You're on some frontier somewhere, playing as Walter and, if you've got up to three friends, a few buddies of his. The local robot labor force has turned against humanity, and you're out to kill them with whatever guns you can scrounge up the cash to buy. It's not so much saving the world as that Walter has discovered his true place in life: killing robots with shotguns while drinking as much beer as his body can hold.
You can carry one normal gun with unlimited ammunition, one heavy gun with limited ammo, and punch certain enemies' bullets back at them for heavy damage. As you destroy robots, they drop nuts, which can be spent at a vending machine in Walter's RV for new and upgraded weapons and new clothes, each of which has an effect on Walter's base stats and immediately makes him look at least somewhat sillier. Dead robots are also worth XP, which levels Walter up, and gradually lets you equip new and better items.

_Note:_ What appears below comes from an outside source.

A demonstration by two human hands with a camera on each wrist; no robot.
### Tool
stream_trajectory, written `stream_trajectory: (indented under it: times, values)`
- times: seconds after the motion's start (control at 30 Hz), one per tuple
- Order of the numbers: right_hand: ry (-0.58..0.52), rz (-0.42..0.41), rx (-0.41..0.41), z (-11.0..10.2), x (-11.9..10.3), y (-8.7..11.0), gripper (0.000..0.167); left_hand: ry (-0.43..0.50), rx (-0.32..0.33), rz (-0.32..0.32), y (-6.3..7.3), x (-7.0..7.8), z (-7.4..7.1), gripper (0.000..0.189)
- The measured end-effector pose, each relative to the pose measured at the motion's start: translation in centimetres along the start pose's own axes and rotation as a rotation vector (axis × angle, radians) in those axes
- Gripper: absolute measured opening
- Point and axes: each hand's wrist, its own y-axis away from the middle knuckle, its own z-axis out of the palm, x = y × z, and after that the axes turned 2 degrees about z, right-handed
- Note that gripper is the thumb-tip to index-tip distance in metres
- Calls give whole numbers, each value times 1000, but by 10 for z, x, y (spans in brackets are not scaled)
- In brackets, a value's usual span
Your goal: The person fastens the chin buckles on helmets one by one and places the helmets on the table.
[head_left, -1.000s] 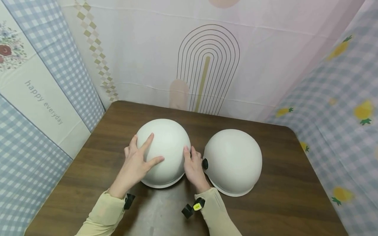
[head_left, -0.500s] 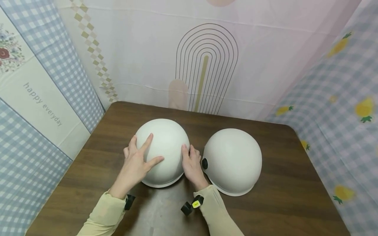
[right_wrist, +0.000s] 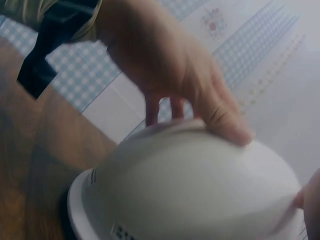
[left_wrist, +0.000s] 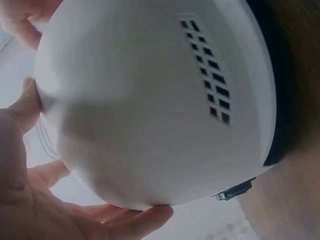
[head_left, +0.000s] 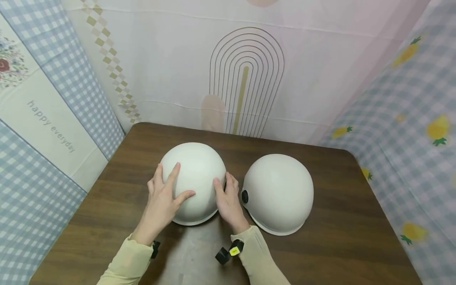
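A white helmet rests dome up on the wooden table, with both hands on it. My left hand holds its left side, thumb and fingers spread round the dome. On the opposite side my right hand grips the shell, thumb on the front and fingers behind. A bit of black shows between that thumb and the fingers. In the left wrist view the shell bears vent slots and a small black clip near the rim. The right wrist view shows the left hand across the dome.
A second white helmet with a round black knob stands close by the right hand. A grey patch covers the table's near middle. Printed cloths hang behind the table and at both sides.
My right thumb has slid a little left onto the shell, and the black part beside it now shows. The left hand keeps its hold. The whole view has shifted slightly.
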Motion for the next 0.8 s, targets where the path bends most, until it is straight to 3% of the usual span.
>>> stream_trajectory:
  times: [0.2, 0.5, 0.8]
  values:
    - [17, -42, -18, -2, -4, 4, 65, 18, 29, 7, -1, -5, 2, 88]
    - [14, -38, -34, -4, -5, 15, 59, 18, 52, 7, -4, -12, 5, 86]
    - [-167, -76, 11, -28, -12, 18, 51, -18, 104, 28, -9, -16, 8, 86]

I've been describing Shoot Many Robots to people as the game that would result if Metal Slug, Torchlight, and 2010's Shank had some kind of freak baby. I usually hate the "X meets Y" description style, but it fits very well here. Shoot Many Robots wears its influences on its sleeve.
I could do without the grinding factor, though. Unlocking future levels in the game involves running the initial stages over and over again until you achieve at least a three-star rank, and upgrading Walter's weapons and clothes to make that possible also involves farming up enough nuts to pay for the new gear. It's the kind of equipment treadmill that isn't at all out of place in clickfest dungeon crawlers, but it's out of place in an action game and comes off like a transparent attempt to extend the playtime.
I'd argue that Shoot Many Robots would've done better as a straightforward, linear shooter with regular acquisition of new weapons, rather than having you buy everything, but it's a relatively minor complaint. The rest of the game's fast, funny, and incredibly well-designed.
This review is based on the Xbox Live Arcade version of Shoot Many Robots provided by Ubisoft.